The Damaging Pitfalls of Every Driven Leader: When Too Much Is Too Much

Updated: Nov 16, 2022


What is a Driven Leader?


How would you describe a driven leader? Think about the driven people in your life. Are they motivated? Are they determined? Do they seem to achieve what they set out to do?

Are they more aggressive? Do they tend to be perfectionistic?

Driven leadership is what most people view as the narrow path toward a successful life. However, what if there was a better way forward? What if you could move away from the perfectionism of driven leadership and into a life of deliberate leadership? Deliberate leaders understand that purpose must fuel everything they do. This style of leadership is more impactful.

Let's unpack the 8 P's of Driven Leaders and uncover why Deliberate Leadership offers a pathway for a more fruitful life.


1. Performance is everything to a driven leader.
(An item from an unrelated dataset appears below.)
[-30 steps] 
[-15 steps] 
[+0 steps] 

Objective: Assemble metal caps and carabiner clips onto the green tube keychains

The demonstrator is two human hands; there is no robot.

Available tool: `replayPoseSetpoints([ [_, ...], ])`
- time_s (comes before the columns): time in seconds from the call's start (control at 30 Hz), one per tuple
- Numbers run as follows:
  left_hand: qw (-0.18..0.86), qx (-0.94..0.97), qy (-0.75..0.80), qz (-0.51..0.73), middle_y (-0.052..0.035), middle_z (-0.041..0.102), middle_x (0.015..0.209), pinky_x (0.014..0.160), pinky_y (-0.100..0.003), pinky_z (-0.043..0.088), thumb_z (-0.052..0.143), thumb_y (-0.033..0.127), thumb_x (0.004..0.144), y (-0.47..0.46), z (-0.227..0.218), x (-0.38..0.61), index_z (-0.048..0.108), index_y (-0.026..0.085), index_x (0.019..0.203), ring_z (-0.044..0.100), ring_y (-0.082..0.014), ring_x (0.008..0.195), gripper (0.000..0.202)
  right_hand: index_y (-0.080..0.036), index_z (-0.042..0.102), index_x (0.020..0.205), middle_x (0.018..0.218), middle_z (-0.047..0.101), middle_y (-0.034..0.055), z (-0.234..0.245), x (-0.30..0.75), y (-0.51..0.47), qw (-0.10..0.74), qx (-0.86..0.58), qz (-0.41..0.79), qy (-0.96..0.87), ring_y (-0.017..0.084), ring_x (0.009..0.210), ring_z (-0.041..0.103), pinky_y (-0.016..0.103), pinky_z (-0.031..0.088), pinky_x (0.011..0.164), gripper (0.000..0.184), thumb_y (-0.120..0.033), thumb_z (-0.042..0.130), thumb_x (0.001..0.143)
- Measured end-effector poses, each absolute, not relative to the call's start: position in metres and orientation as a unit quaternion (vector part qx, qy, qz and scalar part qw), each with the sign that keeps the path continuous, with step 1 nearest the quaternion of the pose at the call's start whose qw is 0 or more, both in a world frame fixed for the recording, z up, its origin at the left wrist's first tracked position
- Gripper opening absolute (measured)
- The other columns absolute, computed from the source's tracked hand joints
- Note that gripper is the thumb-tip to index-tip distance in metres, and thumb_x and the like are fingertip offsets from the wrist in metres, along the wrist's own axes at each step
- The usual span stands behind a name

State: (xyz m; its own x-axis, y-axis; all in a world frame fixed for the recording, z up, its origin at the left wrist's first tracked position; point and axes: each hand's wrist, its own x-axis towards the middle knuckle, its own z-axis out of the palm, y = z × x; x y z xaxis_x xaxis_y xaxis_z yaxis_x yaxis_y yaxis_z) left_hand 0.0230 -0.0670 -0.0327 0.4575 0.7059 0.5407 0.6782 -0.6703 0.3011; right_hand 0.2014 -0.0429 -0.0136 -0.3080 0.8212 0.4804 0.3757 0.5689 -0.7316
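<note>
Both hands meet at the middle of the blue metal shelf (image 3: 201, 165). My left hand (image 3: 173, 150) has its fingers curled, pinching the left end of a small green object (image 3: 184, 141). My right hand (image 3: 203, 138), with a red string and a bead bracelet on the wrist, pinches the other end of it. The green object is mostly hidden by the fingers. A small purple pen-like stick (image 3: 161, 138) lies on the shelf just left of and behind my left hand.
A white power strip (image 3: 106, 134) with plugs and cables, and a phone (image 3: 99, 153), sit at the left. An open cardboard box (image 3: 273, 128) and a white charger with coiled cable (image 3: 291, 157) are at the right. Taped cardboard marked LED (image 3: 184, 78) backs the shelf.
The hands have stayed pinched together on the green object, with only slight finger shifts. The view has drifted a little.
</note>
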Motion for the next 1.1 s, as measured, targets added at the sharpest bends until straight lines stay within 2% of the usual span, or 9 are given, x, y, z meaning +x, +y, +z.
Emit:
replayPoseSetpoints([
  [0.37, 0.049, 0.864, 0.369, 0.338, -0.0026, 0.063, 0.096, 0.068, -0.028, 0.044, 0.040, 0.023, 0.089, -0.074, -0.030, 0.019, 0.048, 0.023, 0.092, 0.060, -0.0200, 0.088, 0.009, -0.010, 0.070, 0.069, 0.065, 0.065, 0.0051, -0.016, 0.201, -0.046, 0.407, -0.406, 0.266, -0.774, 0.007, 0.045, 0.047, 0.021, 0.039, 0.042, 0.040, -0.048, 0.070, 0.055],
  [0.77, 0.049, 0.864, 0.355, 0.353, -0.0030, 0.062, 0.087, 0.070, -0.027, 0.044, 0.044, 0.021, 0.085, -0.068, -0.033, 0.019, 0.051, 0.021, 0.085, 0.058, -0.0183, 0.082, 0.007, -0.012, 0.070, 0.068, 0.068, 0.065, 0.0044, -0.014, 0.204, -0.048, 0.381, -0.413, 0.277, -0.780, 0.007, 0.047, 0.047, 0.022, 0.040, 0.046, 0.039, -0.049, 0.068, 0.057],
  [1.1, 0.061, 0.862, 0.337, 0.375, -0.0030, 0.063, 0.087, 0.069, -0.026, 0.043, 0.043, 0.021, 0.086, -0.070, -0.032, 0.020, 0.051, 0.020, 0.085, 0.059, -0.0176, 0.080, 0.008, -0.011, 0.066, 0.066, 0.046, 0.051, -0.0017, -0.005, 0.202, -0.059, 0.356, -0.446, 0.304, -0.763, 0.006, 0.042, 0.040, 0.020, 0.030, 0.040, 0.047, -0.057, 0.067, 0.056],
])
Driven leaders operate with a specific core narrative. This narrative is based primarily on performance. High performance is critical to any business sector. However, leaders seeking personal worth and value in their performance will begin to see life as a scoreboard and people as tools to increase points. When performance is a scoreboard, driven leaders live and die with every action, project, or deliverable.


Driven leaders ride the rollercoaster of their sense of value because life is full of peaks and valleys. Fear of failure drives the performance, and fear that "I am not enough" creeps in as a dominant way of thinking. Deliberate leaders understand this. Deliberate leaders operate from a different core narrative that declares: "I am enough." When leading from this place, proactive leaders step toward living by the declaration of their value, not the desperation of their fears.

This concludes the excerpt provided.